There are only 2 scenes in the movie that stood-out to me. One is Kaira’s outburst when man-bun Mr. Raghuvendra shows up at her friend’s Goa residence; second, the final therapy session with SRK’s Jahangir Khan. Shinde deserves all the accolades for the final therapy scene. It is a remarkably conceived and shot scene when Kaira wants to have a relationship with Khan outside of the professional boundaries. Shinde fantastically conveys ‘transference’ [http://www.wisegeek.org/what-is-transference.htm]

in the scene and seems to be influenced by the brilliant HBO series ‘IN TREATMENT.’ [https://youtu.be/fUpiNh7sTkE]. It’s a team effort and each one shines; SRK with his acknowledgement and his awkwardness {Paul Weston too is going through a difficult marriage} and Alia through her transference buried in her conviction that she is actually in love with her therapist.

Alia Bhatt of course walks off with top honors.
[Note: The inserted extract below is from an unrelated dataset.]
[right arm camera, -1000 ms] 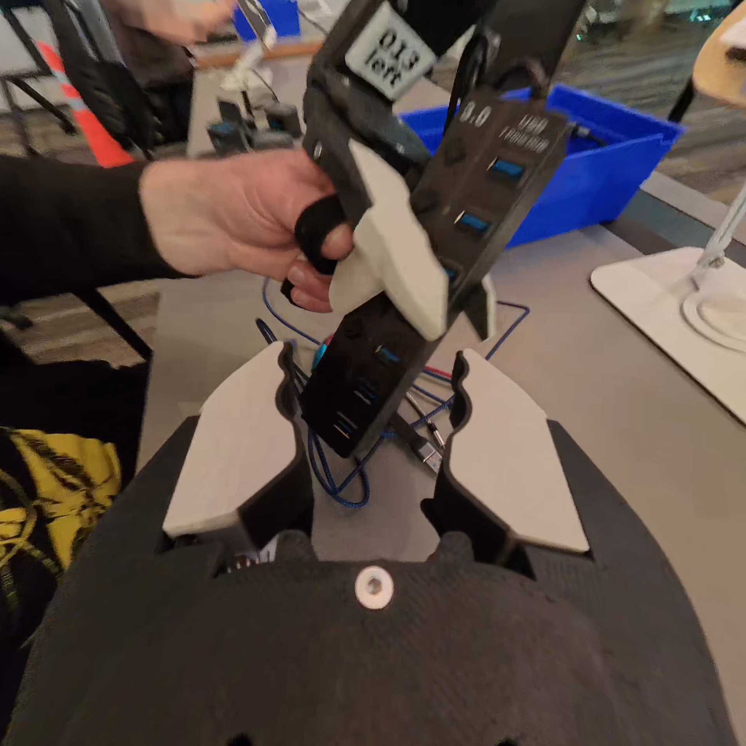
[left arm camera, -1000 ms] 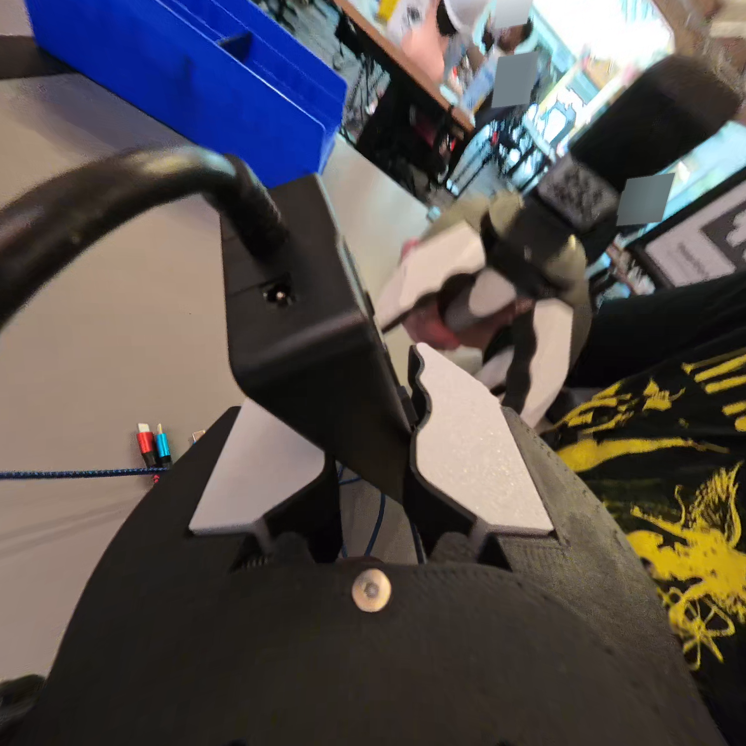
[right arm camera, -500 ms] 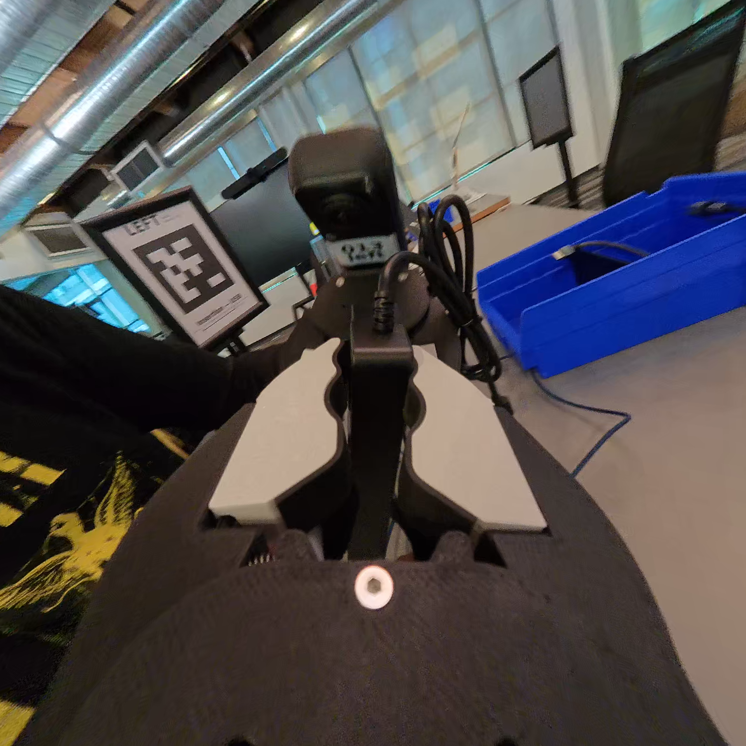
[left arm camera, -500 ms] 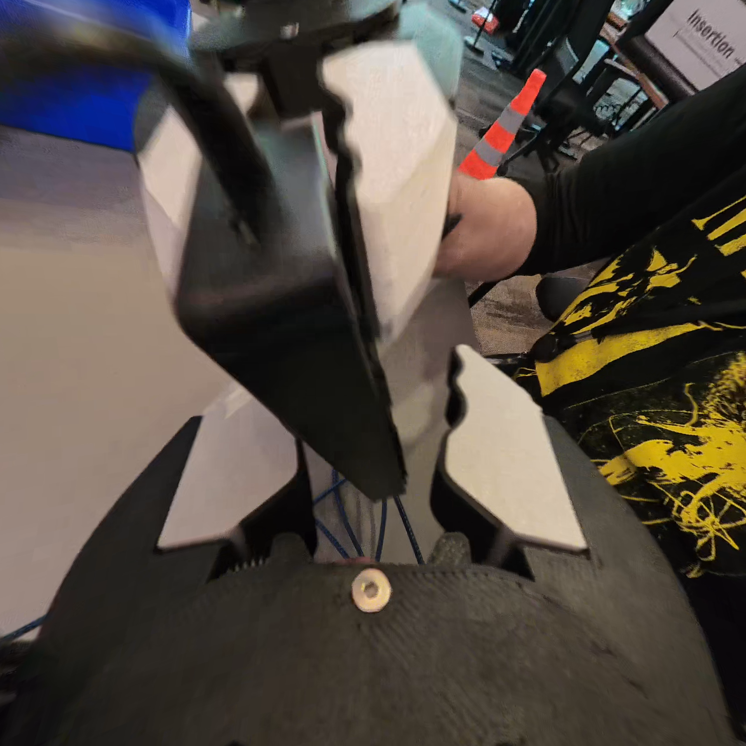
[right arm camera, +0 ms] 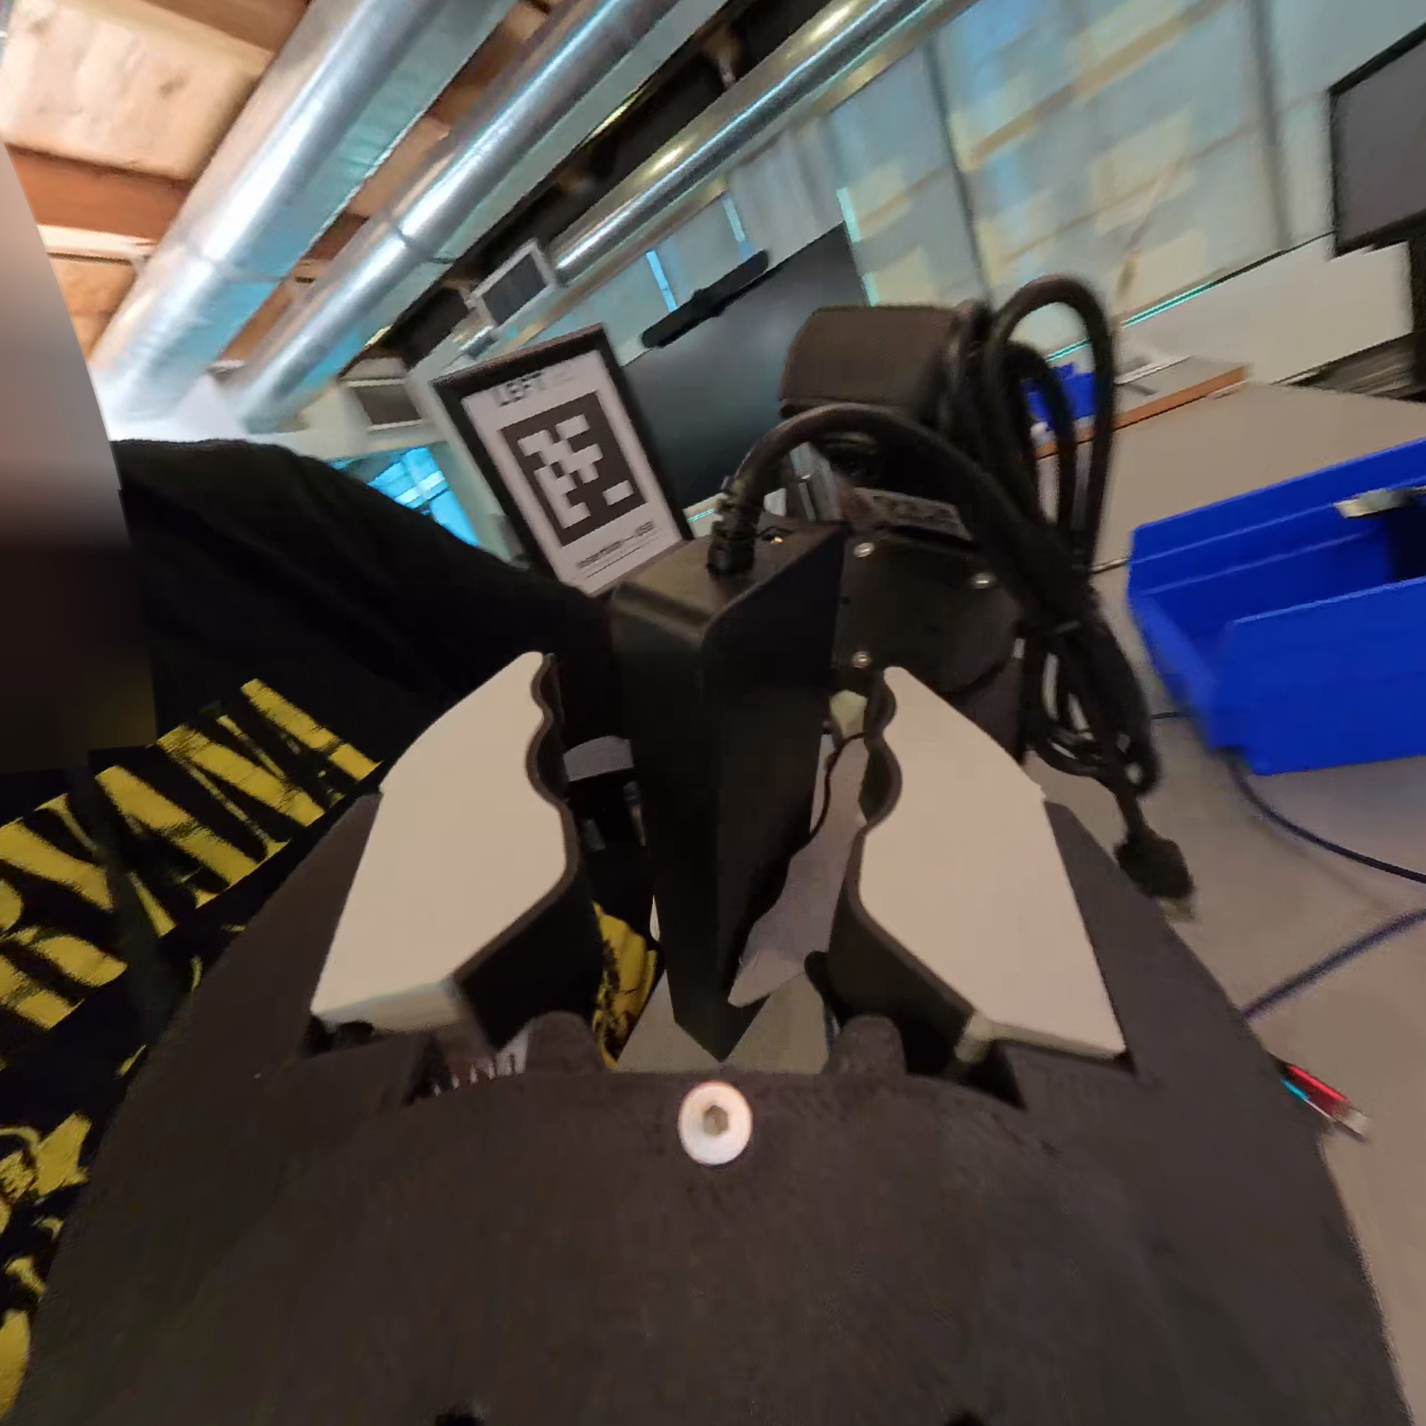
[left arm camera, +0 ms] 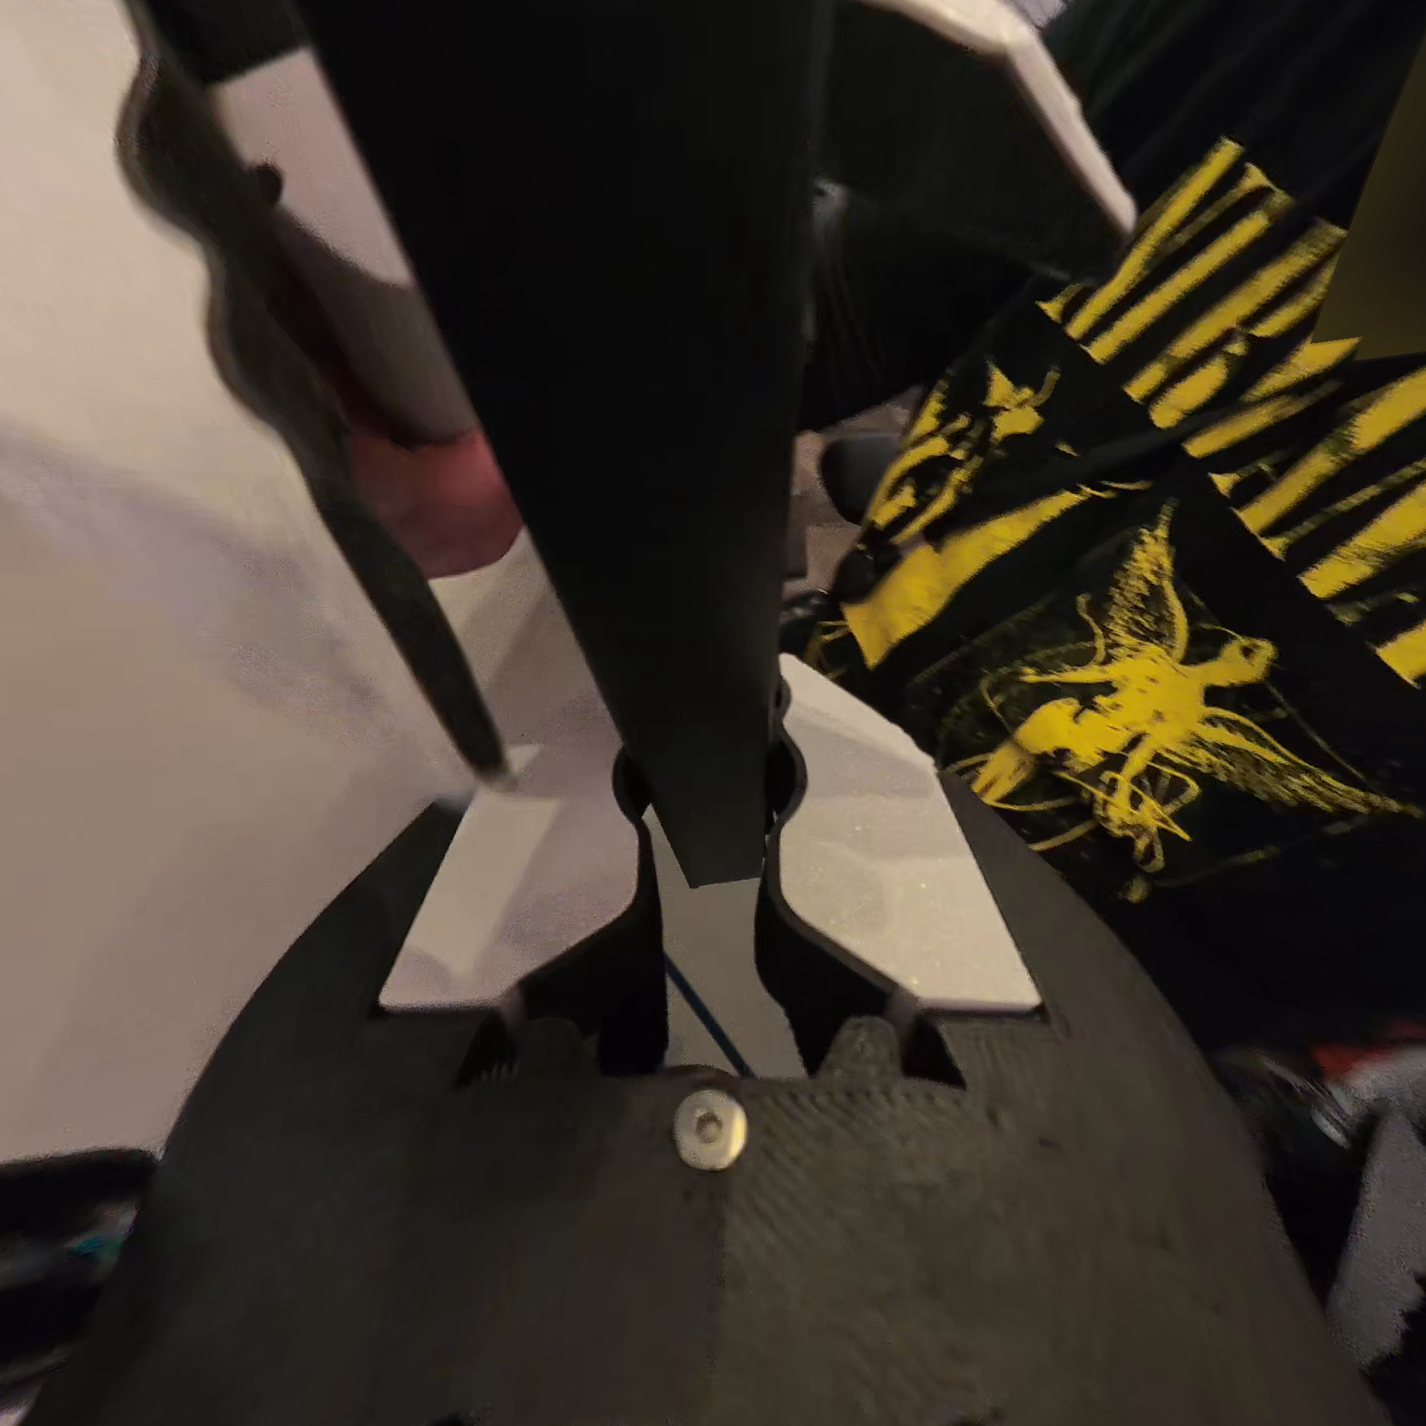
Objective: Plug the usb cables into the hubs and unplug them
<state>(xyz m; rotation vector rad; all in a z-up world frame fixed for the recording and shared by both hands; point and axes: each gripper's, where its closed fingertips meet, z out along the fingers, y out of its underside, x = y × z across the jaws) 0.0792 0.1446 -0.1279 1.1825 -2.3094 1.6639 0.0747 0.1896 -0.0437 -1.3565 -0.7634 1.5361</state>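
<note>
In the left wrist view my left gripper [left arm camera: 708, 760] is shut on the lower end of a black USB hub [left arm camera: 617, 386], with both pads pressed on its sides. In the right wrist view the same hub [right arm camera: 725, 756] stands upright between the fingers of my right gripper [right arm camera: 714, 679], which is open with a gap on each side. One white finger [right arm camera: 775, 937] of the left gripper lies against the hub there. The hub's own black cable [right arm camera: 1065, 540] hangs bundled at the right. The right gripper's white fingers [left arm camera: 1034, 116] show at the top of the left wrist view.
A blue bin [right arm camera: 1296, 617] stands on the grey table [right arm camera: 1312, 1003] at the right. A thin blue cable [right arm camera: 1312, 856] and red and blue plugs [right arm camera: 1312, 1096] lie on the table. A framed marker sign [right arm camera: 571, 463] stands behind. The person's black-and-yellow shirt [left arm camera: 1119, 617] is close. My hands' fingertips stand some 9 cm from each other.
Half a second ago the right gripper was shut on the hub and the left stood open around it. Now the left has shut on the hub and the right has opened.
</note>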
This is a fine performance cementing her place as an artist that’s bridging the gap between youth-focused roles and semi-realistic roles like that of the one in UDTA PUNJAB: Kudos to her for pumping life into an other-wise confused character-sketch by the director. SRK plays SRK, albeit restrained. For all the talk of this being a fine SRK performance, I beg to differ – it’s not. There’s too much of SRK’s mannerisms in his portrayal of the therapist. He appears too caught-up to be freely exploring Jehangir Khan as a character. So for me, DIL SE followed by SWADES continue to be SRK’s only redeeming acts in his post-stardom era.

Alia’s friends are exasperatingly vacuous and one of them even belts out a Faulkner quote regarding the past which is never dead. The reactions to this quote by their friends are ludicrous, and the audience is confused as to whether the characters are laughing at the absurdity of the usage of this quote or the quote itself. Curiously, it’s only the dumped beaus that provide some stability and maturity in terms of how the audience perceives Kaira’s relationships with them.

This is definitely quite an interesting film on paper; on the screen, however, it leaves a LOT to be desired.